Ugento, antichi messali in mostra al Museo diocesano

720
Una sala del Museo diocesano di Ugento

Ugento – Una nuova mostra al Museo diocesano di Ugento (nei sotterranei della chiesa Cattedrale): l’esposizione, dedicata agli “Antichi messali”, è aperta al pubblico da domenica 23 agosto.

Questi i giorni e gli orari di apertura: martedì e giovedì, dalle ore 10 alle 12 (su prenotazione); sabato, domenica, lunedì dalle 18,30 alle 21,30. Info e prenotazioni ai numeri 328.6780976 – 342.0512961 (anche tramite whatsapp).

Arte e storia nei sotterranei della chiesa

Don Gianluigi Marzo

La mostra prende il via dall’uscita del nuovo messale romano fissata per il prossimo novembre. Così spiega don Gianluigi Marzo, direttore del Museo diocesano di Ugento – Santa Maria di Leuca: “Ho accolto con interesse lo spunto suggeritomi da don Rocco Frisullo, direttore dell’Ufficio liturgico diocesano, che ringrazio al contempo per aver curato personalmente tutta la cronistoria dell’evoluzione di questo fondamentale libro liturgico, e ho fortemente premuto perché si potesse preparare in anteprima la mostra per tutti i turisti e visitatori che in questo mese di agosto sono tra noi”.
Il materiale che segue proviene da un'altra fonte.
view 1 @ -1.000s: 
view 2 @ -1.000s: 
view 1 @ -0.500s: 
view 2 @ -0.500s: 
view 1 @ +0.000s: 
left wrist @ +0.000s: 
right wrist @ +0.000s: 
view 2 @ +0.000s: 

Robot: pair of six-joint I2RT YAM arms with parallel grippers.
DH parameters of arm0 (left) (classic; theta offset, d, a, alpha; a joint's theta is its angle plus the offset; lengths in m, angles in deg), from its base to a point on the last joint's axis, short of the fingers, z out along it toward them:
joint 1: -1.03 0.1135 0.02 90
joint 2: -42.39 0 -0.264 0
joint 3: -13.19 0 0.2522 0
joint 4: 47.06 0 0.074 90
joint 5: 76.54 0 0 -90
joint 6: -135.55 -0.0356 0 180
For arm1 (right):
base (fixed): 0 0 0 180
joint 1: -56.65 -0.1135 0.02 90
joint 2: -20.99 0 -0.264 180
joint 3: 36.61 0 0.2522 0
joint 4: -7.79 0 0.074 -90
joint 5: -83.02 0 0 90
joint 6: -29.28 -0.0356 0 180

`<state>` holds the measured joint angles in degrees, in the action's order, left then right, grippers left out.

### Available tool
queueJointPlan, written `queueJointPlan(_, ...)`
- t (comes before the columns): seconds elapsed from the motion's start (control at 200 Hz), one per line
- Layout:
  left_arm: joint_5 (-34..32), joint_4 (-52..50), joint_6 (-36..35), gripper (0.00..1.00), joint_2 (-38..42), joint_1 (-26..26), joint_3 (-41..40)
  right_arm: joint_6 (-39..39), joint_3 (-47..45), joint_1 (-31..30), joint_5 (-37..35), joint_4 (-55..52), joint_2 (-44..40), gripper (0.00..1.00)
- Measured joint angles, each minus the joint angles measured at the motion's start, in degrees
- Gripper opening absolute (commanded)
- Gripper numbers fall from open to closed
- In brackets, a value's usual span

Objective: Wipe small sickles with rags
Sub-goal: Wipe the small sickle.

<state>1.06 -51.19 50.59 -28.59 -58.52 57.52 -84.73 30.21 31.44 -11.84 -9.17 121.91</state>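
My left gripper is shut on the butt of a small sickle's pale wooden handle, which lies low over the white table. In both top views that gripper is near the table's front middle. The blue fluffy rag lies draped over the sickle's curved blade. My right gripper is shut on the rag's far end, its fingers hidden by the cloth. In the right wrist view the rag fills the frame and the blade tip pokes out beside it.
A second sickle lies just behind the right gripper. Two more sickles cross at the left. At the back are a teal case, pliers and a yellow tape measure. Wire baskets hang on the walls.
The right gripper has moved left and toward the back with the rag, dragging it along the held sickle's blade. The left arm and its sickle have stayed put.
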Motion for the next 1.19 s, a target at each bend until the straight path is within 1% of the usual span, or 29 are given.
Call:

Il Museo diocesano di Ugento è nato nel 2005, sotto la direzione di don Giuseppe Indino, coadiuvato dai giovani dell’associazione “Domus Dei”. A proposito del Museo, don Marzo aggiunge che questo luogo unisce la bellezza delle opere alla particolarità del luogo che le ospita: “Si tratta infatti – spiega – delle stanze sotterranee della Cattedrale che fungevano da ossari. Ciò che potrebbe sembrare macabro a una prima considerazione, riflettendo in un secondo momento risulta essere il luogo più indovinato perché offre una riflessione profonda sul sentimento che suscita la contemplazione di un monumento, di una tela, una scultura: far ‘rivivere’ allo spettatore il suo tempo”.

Questi ambienti fanno rivivere e conoscere la storia di questa chiesa diocesana – prosegue don Marzo – attraverso i dipinti, le sculture lignee, paramenti episcopali, vasi e suppellettili sacre che coprono un tempo storico-artistico che va dal 1400 al 1900, e passano ovviamente per un periodo rigoglioso per l’arte leccese qual è il barocco. Creazioni di manifattura napoletana oltre che leccese (si vedano gli abiti liturgici) che vedono coinvolti pittori come Donato Antonio D’Orlando e Onofrio Messina o argentieri quali Carlo Schisano e Andrea De Blasio”.